The attacks by four British Muslims, killing 52 travelers on the bus and subway system, opened a passionate discussion both about what Muslim leaders depicted as a deep sense of alienation among some young Muslims and about the resentment of those complaints among some Britons. Lady Warsi said terrorist offenses committed by a small number of Muslims should not be used to condemn all who follow Islam. But, she said, terrorists “should face social rejection and alienation across their society, and their acts must not be used as an opportunity to tar all Muslims” who, according to the most resent statistics, represent less than five percent of Britain’s population of 60 million. Many of them are descended from families who emigrated to Britain from Pakistan in the 1960s and provided cheap labor in industrial cities.

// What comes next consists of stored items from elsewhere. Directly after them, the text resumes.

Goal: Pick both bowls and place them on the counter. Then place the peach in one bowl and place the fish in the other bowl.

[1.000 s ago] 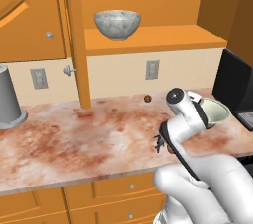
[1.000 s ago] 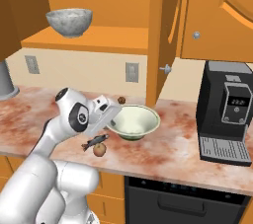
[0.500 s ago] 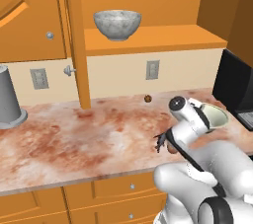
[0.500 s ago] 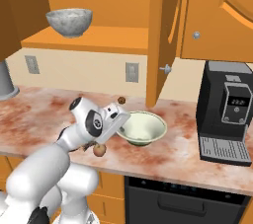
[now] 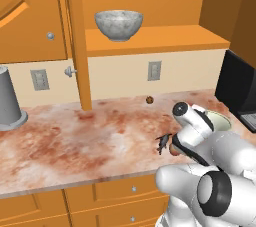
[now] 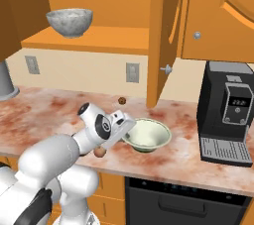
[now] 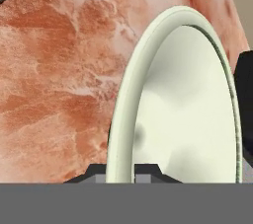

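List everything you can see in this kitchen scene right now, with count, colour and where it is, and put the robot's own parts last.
Marbled bowl: one, grey-white, on the orange wooden shelf.
Green-cream bowl: one, pale, on the counter, its rim between the end effector's fingers.
Fish: one, dark grey, on the counter beside the arm.
Peach: one, orange-red, near the counter's front edge.
Brown ball: one, dark, on the counter by the wall.
Upturned cup: one, grey, on the counter at far left.
Coffee machine: one, black, on the counter at right.
Wall outlets: two, grey.
End effector: one, dark-fingered, shut on the green-cream bowl's rim.
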### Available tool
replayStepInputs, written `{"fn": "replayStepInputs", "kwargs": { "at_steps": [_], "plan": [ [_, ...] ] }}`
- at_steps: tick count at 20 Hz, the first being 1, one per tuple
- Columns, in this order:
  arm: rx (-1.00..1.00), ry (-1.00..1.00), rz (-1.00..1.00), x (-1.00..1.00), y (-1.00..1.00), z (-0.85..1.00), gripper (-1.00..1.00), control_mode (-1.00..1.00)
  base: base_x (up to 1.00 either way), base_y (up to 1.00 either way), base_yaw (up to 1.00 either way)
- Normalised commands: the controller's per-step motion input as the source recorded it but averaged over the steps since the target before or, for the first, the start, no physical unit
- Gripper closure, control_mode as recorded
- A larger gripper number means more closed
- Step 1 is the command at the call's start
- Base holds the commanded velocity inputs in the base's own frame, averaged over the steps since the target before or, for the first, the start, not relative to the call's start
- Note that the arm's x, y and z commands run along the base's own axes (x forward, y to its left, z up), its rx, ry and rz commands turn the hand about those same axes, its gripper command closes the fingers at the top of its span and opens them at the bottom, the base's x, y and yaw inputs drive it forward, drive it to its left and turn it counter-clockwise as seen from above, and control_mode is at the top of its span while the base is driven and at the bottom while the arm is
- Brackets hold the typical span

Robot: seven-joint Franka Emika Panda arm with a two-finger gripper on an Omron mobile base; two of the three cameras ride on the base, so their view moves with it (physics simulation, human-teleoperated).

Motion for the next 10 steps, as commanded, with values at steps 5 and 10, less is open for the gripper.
{"fn": "replayStepInputs", "kwargs": {
  "at_steps": [5, 10],
  "plan": [
    [0.02, 0.00, 0.00, -0.05, 0.00, -0.23, 1.00, -1.00, 0.00, 0.00, 0.00],
    [0.04, 0.02, 0.01, -0.01, 0.00, -0.29, 1.00, -1.00, 0.00, 0.00, 0.00]
  ]
}}
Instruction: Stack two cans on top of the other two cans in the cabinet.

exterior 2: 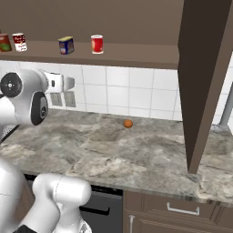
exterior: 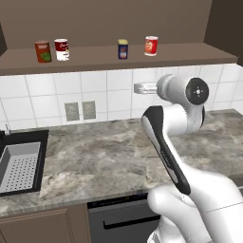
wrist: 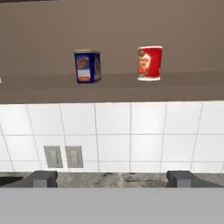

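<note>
The gripper [wrist: 112, 178] is standing wide open and empty, facing the tiled wall below the cabinet [exterior: 118, 59] ledge. The blue can [wrist: 87, 66] is sitting just above, beside the bright red can [wrist: 149, 63]. It should be rising, centring on the blue can. The two cans are standing apart, leaving finger room either side.

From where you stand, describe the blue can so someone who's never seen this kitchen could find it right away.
Look at the long dark-brown cabinet shelf above the white tiled wall. Four cans stand apart along it; the blue can is third from the left, beside the bright red can. It is the one dark blue can, with a yellow label.
</note>
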You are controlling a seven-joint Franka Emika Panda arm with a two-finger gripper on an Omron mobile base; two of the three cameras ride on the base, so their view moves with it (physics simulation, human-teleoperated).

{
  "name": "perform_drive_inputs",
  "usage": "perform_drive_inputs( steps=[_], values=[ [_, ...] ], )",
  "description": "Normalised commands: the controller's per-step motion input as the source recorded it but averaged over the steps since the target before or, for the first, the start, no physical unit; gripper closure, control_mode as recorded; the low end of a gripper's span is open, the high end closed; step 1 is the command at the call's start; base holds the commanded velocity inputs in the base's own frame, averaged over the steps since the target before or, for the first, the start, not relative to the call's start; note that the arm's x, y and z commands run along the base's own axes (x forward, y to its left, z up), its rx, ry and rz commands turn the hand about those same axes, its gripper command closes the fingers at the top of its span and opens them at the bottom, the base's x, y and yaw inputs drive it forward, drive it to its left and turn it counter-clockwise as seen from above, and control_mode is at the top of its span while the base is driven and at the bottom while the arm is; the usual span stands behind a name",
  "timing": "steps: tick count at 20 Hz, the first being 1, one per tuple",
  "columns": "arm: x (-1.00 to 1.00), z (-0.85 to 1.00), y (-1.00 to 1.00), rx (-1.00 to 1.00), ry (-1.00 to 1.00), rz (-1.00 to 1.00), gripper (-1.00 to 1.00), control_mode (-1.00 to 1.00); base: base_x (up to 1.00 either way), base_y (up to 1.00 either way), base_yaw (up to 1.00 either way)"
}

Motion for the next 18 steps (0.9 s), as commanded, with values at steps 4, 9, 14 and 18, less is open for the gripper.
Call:
perform_drive_inputs(
  steps=[4,9,14,18],
  values=[
    [0.06,0.49,0.35,0.0,0.0,0.0,-1.0,-1.0,0.0,0.0,0.0],
    [0.02,0.49,0.26,0.0,0.0,0.0,-1.0,-1.0,0.0,0.0,0.0],
    [0.02,0.46,0.16,0.0,0.01,0.0,-1.0,-1.0,0.0,0.0,0.0],
    [0.15,0.33,0.09,0.0,0.04,0.0,-1.0,-1.0,0.0,0.0,0.0]
  ],
)
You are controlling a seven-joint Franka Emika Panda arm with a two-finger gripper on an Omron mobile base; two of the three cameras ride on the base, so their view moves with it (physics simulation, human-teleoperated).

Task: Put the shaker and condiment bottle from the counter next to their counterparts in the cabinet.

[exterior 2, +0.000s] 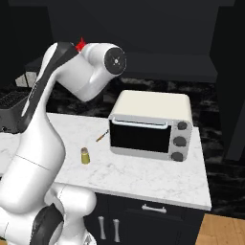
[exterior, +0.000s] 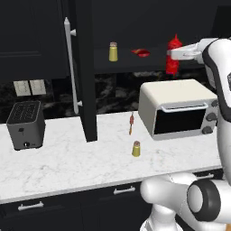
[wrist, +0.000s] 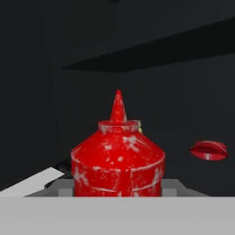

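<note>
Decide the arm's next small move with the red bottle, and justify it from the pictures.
Probably ease the condiment bottle left along the cabinet shelf toward the flat red item. The gripper holds the bottle at shelf height, apart from its counterpart.

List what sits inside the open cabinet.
On the cabinet shelf: a yellow shaker and a flat red item. The condiment bottle is at its right end; its base is hidden.

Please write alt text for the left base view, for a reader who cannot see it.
The gripper holds a red condiment bottle at the open cabinet, near a yellow shaker and a flat red item on its shelf. Below, a second shaker, a toaster oven and a toaster stand on the counter.
</note>
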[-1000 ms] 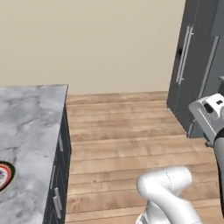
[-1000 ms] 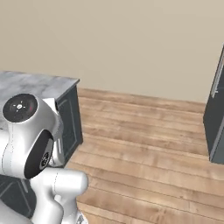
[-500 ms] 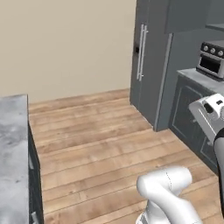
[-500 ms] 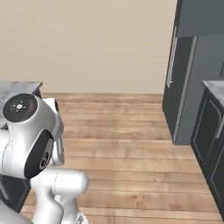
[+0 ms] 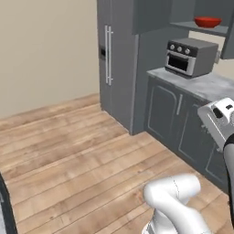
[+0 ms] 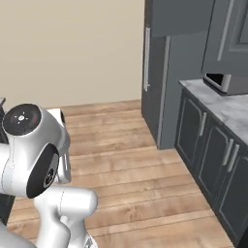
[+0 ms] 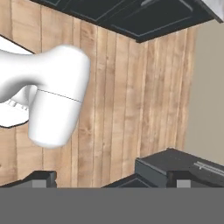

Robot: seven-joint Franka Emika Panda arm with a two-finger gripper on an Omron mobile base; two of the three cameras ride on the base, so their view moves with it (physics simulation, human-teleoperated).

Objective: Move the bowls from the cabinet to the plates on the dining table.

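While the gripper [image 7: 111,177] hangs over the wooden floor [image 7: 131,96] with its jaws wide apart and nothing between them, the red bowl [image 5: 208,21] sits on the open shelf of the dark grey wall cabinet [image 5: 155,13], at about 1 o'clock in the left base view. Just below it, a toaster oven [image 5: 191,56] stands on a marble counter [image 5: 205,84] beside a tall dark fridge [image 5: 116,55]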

The remarks were widely publicized in Britain throughout Thursday and drew some sharp remarks from commentators such as Lord Norman Tebbit, an arch-conservative who once devised the so-called “cricket test” to determine the loyalties of Pakistani immigrants by the way they behaved at cricket matches between English and visiting Pakistani teams. “The Muslim faith was not discussed over the dinner tables of England, nor in the saloon bars, before large numbers of Muslims came here to our country,” Lord Tebbit said in a blog on The Daily Telegraph Web site. But, blogging on the left-wing New Statesman Web site, columnist Mehdi Hasan said that, despite ideological differences, “I am delighted by her latest intervention precisely because I share her faith and am a co-religionist. Why wouldn’t I be? Like every other Muslim I know, I’ve been waiting years for a leading politician to speak out against the growing, depressing and nasty anti-Muslim bigotry that has disfigured our public and private discourse.”
In a statement, Farooq Murad, the secretary general of the Muslim Council of Britain, an umbrella group, said Lady Warsi’s remarks were welcome because “unfortunately, the language used with reference to Muslims is feeding into stigmatization of one section of our society.” It was not clear if her remarks had the endorsement of Prime Minister Cameron. “He thinks that equality in society is important, and he’s wholly against any inequality or discrimination,” a spokesman for him said, speaking in return for anonymity under departmental rules. “The prime minister’s view is that he thinks it’s an important debate.”